I am a structured, organized thrill seeker. I love to let loose in controlled environments. I want the excitement without the fear, and I search for the same paradoxical feeling in movies and entertainment. Maybe this is the reason why David Fincher is one of my favorite directors—films like Gone Girl and The Girl with the Dragon Tattoo keep me on the edge of my seat without completely pushing me off. In Fincher’s hands, ‘thrill’ is a delicate tool—the acting, cinematography, and scoring in his work makes suspense a constant, almost comforting state instead of a traumatic event.
When I’m looking to give my beating heart some rest I indulge in the ever-quirky “mockumentary” genre.
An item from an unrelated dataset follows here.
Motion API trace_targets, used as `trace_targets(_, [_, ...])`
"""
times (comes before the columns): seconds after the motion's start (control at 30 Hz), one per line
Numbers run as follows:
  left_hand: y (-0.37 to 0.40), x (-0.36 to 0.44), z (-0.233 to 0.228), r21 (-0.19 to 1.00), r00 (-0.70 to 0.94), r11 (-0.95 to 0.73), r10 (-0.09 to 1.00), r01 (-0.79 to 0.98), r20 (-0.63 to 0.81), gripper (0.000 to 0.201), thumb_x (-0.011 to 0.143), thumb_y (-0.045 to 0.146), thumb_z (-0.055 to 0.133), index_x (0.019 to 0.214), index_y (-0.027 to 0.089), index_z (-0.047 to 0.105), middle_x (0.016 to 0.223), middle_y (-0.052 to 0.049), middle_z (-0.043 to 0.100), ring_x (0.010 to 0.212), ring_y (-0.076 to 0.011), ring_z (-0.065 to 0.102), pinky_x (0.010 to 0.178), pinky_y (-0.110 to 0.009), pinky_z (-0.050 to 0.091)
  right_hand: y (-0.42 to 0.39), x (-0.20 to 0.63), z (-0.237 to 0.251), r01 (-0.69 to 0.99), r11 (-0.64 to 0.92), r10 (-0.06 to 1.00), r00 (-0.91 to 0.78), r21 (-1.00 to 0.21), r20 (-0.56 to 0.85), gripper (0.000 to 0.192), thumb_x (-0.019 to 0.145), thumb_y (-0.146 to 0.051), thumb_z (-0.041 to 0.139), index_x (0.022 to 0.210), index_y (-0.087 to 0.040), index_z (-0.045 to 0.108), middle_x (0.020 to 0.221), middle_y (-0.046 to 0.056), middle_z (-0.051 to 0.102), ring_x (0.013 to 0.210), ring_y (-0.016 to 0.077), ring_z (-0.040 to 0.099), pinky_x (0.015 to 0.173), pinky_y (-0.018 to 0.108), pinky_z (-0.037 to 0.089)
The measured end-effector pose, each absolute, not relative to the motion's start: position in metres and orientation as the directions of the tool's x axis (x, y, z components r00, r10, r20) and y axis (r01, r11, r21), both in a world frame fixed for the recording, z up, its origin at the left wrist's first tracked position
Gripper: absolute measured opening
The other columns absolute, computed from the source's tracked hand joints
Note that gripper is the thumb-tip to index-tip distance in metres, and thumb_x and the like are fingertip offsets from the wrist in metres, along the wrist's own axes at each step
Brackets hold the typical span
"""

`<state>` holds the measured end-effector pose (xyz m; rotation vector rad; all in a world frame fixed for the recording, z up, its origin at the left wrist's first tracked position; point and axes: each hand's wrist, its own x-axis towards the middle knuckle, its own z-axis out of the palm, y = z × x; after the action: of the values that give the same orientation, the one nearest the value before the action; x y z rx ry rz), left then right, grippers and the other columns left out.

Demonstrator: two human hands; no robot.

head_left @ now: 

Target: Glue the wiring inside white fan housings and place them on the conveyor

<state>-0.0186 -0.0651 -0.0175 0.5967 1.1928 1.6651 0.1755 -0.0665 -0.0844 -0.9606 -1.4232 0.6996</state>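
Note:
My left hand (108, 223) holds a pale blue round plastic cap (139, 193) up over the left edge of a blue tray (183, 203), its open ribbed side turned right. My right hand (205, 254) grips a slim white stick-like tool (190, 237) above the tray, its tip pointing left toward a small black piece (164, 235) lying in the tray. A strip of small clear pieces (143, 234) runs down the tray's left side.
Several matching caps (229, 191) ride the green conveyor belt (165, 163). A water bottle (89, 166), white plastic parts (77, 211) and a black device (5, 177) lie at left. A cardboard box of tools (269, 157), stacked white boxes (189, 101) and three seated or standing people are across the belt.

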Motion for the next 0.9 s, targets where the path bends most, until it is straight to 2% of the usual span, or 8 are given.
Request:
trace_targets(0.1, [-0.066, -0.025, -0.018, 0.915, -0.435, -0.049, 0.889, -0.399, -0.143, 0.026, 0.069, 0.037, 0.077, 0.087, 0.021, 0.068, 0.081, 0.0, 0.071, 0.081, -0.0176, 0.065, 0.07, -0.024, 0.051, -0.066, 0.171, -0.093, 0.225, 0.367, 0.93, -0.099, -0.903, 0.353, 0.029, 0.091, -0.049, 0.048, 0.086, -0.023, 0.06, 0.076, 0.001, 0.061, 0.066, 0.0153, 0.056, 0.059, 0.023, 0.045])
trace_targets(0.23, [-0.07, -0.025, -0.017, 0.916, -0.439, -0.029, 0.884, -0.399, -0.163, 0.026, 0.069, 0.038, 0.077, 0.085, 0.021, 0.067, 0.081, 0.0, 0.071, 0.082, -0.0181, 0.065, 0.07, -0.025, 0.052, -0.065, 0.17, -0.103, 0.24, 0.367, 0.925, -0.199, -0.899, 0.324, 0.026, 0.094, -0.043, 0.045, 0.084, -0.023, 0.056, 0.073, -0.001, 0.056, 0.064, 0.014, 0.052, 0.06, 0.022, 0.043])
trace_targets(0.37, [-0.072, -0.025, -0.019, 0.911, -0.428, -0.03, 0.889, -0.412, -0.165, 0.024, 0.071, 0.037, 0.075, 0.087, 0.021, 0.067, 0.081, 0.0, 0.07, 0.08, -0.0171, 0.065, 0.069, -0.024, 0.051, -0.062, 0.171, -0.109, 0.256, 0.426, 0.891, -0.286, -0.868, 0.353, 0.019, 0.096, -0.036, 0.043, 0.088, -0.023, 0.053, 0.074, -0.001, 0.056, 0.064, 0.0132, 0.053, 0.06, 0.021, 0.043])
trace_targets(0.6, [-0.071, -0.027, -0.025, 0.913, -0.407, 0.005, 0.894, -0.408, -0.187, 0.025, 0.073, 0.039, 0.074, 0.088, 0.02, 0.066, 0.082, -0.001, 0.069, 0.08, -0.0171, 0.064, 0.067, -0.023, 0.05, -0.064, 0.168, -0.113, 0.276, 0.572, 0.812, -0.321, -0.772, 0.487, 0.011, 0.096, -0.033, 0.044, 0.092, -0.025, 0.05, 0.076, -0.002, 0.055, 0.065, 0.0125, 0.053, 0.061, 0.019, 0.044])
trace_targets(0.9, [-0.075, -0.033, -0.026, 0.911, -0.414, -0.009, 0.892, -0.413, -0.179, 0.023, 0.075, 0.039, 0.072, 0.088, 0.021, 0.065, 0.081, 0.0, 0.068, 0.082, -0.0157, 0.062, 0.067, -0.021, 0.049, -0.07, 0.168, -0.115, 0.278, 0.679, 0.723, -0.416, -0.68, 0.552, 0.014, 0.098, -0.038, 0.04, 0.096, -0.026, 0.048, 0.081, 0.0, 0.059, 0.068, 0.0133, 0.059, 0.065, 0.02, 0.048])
Parks and Recreation, Arrested Development, and The Office are undoubtedly the funniest shows on television (does Keeping Up with the Kardashians count?). The mundane interests me greatly and these shows’ ability to expose the humor in the banal helps me find and embrace the ridiculousness in my day-to-day life.
I believe art most effectively engages audiences by finding the balance between simplicity and risk. What do films as different as Into the Wild, Wreck-It-Ralph, and The Dark Knight Rises all have in common? They pull you in by emphasizing both the importance of solitude and the excitement of chaos. I am both extreme and extremely boring, and I love media that straddles these opposing states. The beauty of entertainment, whether it is film, television, or theater, is that it allows us to exist in a heightened state if only for a moment, before safely returning us to our regularly scheduled programming.